• [Exercise]:
Nothing in the listing may be skipped; transcribe all of it as written.

• [Dataset excerpt]:

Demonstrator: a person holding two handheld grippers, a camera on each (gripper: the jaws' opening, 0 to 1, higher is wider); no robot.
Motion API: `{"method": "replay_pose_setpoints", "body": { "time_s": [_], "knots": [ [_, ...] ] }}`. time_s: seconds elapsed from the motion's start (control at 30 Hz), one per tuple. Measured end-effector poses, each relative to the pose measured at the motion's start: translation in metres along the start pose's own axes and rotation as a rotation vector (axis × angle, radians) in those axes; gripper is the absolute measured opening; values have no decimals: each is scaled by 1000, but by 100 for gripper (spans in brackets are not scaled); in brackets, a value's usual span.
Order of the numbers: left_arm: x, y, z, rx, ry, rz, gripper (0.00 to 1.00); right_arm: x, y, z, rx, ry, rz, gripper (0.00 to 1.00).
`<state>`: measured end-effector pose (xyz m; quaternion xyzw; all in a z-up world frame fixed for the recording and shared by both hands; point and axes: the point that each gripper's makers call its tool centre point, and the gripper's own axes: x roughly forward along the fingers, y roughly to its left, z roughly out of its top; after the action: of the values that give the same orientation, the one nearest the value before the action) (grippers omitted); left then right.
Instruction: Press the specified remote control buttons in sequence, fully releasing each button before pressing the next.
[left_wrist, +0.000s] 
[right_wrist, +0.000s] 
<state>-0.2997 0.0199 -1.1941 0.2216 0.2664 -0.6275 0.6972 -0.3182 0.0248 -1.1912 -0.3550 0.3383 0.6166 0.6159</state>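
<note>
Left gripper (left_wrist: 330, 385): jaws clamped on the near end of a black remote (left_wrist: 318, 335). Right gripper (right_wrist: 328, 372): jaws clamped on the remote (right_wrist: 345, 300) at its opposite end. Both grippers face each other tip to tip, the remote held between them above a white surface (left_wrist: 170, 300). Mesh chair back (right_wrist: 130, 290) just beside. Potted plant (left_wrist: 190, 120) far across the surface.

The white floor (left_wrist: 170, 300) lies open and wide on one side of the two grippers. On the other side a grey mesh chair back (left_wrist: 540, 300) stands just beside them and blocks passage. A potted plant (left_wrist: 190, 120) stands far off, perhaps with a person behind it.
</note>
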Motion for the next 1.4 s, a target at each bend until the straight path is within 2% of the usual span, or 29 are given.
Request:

• [Task result]:
Demonstrator: a person holding two handheld grippers, a camera on each (gripper: the jaws' opening, 0 to 1, higher is wider); no robot.
Motion API: `{"method": "replay_pose_setpoints", "body": { "time_s": [_], "knots": [ [_, ...] ] }}`. time_s: seconds elapsed from the motion's start (control at 30 Hz), one per tuple. Measured end-effector poses, each relative to the pose measured at the motion's start: translation in metres along the start pose's own axes and rotation as a rotation vector (axis × angle, radians) in those axes; gripper is the absolute measured opening; values have no decimals: each is scaled by 1000, but by 100 for gripper (spans in brackets are not scaled); in brackets, a value's usual span.
Order of the numbers: left_arm: x, y, z, rx, ry, rz, gripper (0.00 to 1.00); right_arm: x, y, z, rx, ry, rz, gripper (0.00 to 1.00).
`<state>`: measured end-effector pose (xyz m; quaternion xyzw; all in a z-up world frame fixed for the recording and shared by both hands; point and axes: the point that each gripper's makers call its tool centre point, and the gripper's own axes: x roughly forward along the fingers, y roughly to its left, z roughly out of its top; after the action: of the values that give the same orientation, the one nearest the value before the action) (grippers omitted); left then right.
Instruction: Press the specified remote control buttons in sequence, fully releasing each button before pressing the next.
[left_wrist, +0.000s] 
[right_wrist, +0.000s] 
<state>-0.2997 0.0199 -1.1941 0.2216 0.2664 -0.6275 0.6972 -0.3182 0.0248 -1.1912 -0.3550 0.3383 0.6166 0.6159</state>
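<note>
Left gripper (left_wrist: 330, 385): jaws clamped on the near end of a black remote (left_wrist: 318, 335). Right gripper (right_wrist: 328, 372): jaws clamped on the remote (right_wrist: 345, 300) at its opposite end. Both grippers face each other tip to tip, the remote held between them above a white surface (left_wrist: 170, 300). Mesh chair back (right_wrist: 130, 290) just beside. Potted plant (left_wrist: 190, 120) far across the surface.

The white floor (left_wrist: 170, 300) lies open and wide on one side of the two grippers. On the other side a grey mesh chair back (left_wrist: 540, 300) stands just beside them and blocks passage. A potted plant (left_wrist: 190, 120) stands far off, perhaps with a person behind it.
</note>
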Motion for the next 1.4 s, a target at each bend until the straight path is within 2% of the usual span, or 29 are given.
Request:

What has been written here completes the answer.